Personal information
- Date of birth: 15 June 1911
- Place of birth: Lyulin, Kingdom of Bulgaria
- Date of death: 3 December 1994 (aged 83)
- Place of death: Pernik, Bulgaria
- Position(s): Forward

Youth career
- ?: SC Krakra Pernik

Senior career*
- Years: Team / Apps / (Gls)
- 1930–1937: Levski Sofia / 59 / (39)
- 1935: SK Moravská Slavia Brno / ? / (?)
- 1937–1939: Bayern Munich / 18 / (7)
- 1939–1941: Levski Sofia / 20 / (4)

International career
- 1931–1939: Bulgaria / 38 / (10)

= Mihail Lozanov =

Bulgarian footballer

Mihail Lozanov (Михаил Лозанов; 15 June 1911 – 3 December 1994), nicknamed The Tank (Танка, Tanka) was a Bulgarian footballer. A centre forward, Lozanov was a long-time player of PFC Levski Sofia in the 1930s and captained FC Bayern Munich in 1937–39, which makes him the only Bulgarian who ever captained the largest German club.

==Club career==
Born in the village of Tsarnel (today Lyulin) near Pernik in 1911, Lozanov started playing football at SC Krakra Pernik at age nine. The club had been newly co-founded by his brother Todor Lozanov. When he moved to the capital Sofia to attend high school, he transferred to powerhouse PFC Levski Sofia in 1930, where he spent most of his career. At Levski, Lozanov formed a formidable attacking trio with teammates Asen Panchev and Asen Peshev and scored 43 goals in 79 league games. Lozanov's attacking prowess earned him the nickname The Tank; reportedly, he once shattered the crossbar with a powerful shot. With Levski, Lozanov won the Bulgarian State Football Championship twice, in 1933 and 1937. These were Levski's first two championship titles.

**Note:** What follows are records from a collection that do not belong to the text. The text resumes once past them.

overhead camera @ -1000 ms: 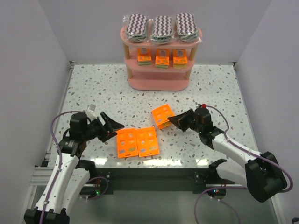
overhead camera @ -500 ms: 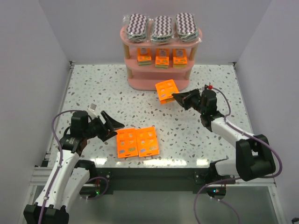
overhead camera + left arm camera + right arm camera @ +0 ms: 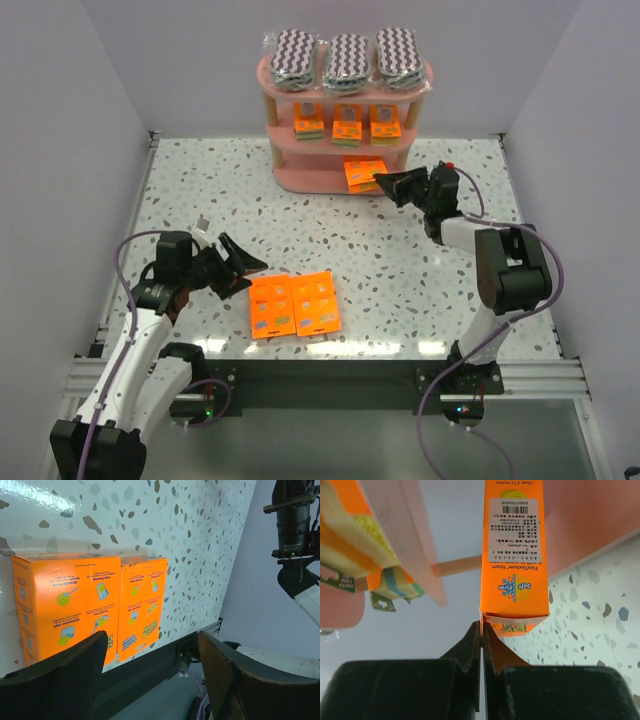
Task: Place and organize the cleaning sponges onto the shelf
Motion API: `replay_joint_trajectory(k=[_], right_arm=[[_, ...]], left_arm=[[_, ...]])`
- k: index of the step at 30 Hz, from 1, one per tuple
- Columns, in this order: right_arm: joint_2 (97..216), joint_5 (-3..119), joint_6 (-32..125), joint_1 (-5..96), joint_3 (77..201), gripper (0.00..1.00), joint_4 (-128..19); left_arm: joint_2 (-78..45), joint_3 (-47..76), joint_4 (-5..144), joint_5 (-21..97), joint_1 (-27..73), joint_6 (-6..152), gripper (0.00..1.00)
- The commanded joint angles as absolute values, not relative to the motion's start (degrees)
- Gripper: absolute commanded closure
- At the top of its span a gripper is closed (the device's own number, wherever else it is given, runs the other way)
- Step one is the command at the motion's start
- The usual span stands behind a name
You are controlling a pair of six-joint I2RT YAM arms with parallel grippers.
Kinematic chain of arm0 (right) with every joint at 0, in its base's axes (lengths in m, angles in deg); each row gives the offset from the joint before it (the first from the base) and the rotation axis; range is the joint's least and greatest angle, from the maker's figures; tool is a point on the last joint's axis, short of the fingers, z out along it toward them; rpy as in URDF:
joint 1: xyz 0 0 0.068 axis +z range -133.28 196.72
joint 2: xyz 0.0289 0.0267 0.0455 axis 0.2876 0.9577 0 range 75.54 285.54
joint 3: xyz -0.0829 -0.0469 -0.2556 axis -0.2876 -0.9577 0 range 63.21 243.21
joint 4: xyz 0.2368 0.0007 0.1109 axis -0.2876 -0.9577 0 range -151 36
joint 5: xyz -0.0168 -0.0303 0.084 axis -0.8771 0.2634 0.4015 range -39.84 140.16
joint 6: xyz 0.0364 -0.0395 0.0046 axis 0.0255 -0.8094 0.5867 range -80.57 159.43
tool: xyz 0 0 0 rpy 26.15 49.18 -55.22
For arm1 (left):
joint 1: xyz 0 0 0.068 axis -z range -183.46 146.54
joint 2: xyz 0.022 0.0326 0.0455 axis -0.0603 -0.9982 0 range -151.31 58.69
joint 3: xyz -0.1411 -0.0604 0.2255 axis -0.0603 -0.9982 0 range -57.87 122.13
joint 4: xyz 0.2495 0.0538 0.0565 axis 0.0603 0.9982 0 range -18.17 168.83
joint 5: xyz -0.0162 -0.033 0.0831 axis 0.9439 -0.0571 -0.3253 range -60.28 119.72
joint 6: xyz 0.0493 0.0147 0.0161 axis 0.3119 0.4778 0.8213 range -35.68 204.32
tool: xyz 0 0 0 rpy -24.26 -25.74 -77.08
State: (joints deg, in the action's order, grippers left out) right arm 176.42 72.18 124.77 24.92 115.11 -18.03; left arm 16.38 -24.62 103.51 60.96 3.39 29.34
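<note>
The pink shelf (image 3: 300, 180) stands at the back. Three zigzag sponge packs (image 3: 346, 56) lie on its top tier and three small orange packets (image 3: 347, 127) on the middle tier. My right gripper (image 3: 384, 183) is shut on the edge flap of a larger orange packet (image 3: 363, 172) and holds it at the right end of the bottom tier; in the right wrist view the jaws (image 3: 482, 630) pinch the packet (image 3: 515, 555) edge-on. Two more large orange packets (image 3: 293, 304) lie side by side on the table near the front. My left gripper (image 3: 247, 271) is open just left of them, with both packets (image 3: 65, 605) in its wrist view.
Grey walls close the table on the left, right and back. The shelf's wooden post (image 3: 457, 566) and middle board (image 3: 400, 535) lie close to the held packet. The table's front edge (image 3: 320, 350) is just behind the two lying packets.
My right gripper has carried the orange packet from the middle of the table back to the shelf's bottom tier. The left arm has shifted slightly left and stays open.
</note>
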Motion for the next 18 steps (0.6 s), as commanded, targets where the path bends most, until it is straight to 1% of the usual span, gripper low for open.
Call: replay_joint_trajectory(k=[1, 2, 7, 18], right_arm=[[181.15, 73.54, 125.56, 23.93, 119.71, 1.00, -12.26], [183.88, 73.89, 125.57, 23.49, 120.86, 1.00, -11.47], [189.87, 73.89, 126.09, 22.43, 123.24, 1.00, -10.32], [194.54, 70.64, 126.09, 21.11, 124.73, 1.00, -11.55]], left_arm=[[15.45, -21.84, 100.66, 61.01, 3.04, 30.36, 0.22], [15.27, -21.66, 100.40, 60.83, 3.04, 30.36, 0.22], [13.86, -21.31, 99.78, 60.39, 3.04, 29.92, 0.22], [9.82, -21.05, 95.30, 59.95, 3.04, 28.16, 0.22]])
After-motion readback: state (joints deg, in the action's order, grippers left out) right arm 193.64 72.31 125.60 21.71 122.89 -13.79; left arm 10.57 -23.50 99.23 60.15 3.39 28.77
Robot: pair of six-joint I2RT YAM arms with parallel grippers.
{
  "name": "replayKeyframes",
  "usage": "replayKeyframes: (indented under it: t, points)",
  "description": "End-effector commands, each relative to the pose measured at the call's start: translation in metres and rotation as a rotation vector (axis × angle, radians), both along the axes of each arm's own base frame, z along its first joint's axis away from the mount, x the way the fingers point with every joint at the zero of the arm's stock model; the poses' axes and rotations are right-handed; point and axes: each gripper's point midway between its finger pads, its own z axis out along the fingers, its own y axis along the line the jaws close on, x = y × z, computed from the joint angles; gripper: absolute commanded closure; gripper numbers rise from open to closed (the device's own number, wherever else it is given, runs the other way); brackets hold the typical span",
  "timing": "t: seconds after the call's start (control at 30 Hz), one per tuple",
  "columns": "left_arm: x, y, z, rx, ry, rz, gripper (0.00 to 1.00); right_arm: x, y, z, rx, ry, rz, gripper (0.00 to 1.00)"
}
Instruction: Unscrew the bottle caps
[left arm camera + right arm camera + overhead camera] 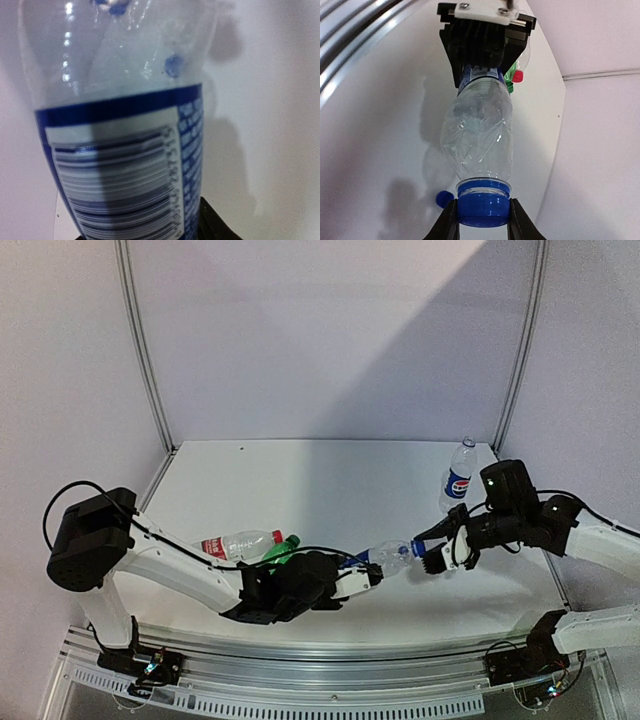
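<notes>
Unscrewing is in hand: the left claw pinches the clear, blue-labelled plastic bottle level above the white worktop, the right claw pinches its round blue plastic cap, which next likely needs a wrist twist.

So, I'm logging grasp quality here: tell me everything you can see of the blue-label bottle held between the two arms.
The blue-label bottle is clear, thin plastic, dented and seemingly empty, with a blue band and a barcode on its label. It lies roughly horizontal, apparently lifted off the table. The left tool clamps its labelled lower half. The right tool pinches its blue cap, which sits on the neck.
</notes>
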Motion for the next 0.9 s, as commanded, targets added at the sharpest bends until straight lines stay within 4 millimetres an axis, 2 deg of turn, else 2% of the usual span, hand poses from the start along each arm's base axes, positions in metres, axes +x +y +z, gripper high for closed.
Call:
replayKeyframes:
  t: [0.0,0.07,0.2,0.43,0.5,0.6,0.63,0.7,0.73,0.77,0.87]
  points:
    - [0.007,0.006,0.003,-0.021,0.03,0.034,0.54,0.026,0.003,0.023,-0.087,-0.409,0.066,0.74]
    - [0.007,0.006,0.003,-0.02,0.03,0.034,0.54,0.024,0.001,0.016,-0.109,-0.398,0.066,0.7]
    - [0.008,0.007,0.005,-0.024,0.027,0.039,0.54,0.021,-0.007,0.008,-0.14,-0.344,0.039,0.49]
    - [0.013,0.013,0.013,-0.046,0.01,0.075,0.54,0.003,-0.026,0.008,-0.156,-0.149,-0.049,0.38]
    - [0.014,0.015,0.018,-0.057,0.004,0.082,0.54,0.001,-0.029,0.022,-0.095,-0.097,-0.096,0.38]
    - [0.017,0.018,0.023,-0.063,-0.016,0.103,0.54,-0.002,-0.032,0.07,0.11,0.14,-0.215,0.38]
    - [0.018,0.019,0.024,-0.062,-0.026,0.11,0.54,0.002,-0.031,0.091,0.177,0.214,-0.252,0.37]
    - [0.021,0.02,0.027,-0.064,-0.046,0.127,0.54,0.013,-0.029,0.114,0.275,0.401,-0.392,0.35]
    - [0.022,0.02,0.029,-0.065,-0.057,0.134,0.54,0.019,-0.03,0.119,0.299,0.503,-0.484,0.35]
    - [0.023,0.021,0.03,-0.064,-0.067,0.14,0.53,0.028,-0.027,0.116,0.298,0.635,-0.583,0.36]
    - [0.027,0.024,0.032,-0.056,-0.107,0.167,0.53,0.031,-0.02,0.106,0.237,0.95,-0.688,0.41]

As a student in Brno, Czechoslovakia in 1935, Lozanov played for local side SK Moravská Slavia. Then, Lozanov moved to Munich in Nazi Germany to continue his education as a civil engineer at the Munich Polytechnic School. In Munich, Lozanov represented and captained FC Bayern Munich, the most successful club in German history. Lozanov was a regular first team player in the Gauliga Bayern between 1937 and 1939, featuring for Bayern Munich alongside German internationals Ludwig Goldbrunner, Jakob Streitle and Wilhelm Simetsreiter.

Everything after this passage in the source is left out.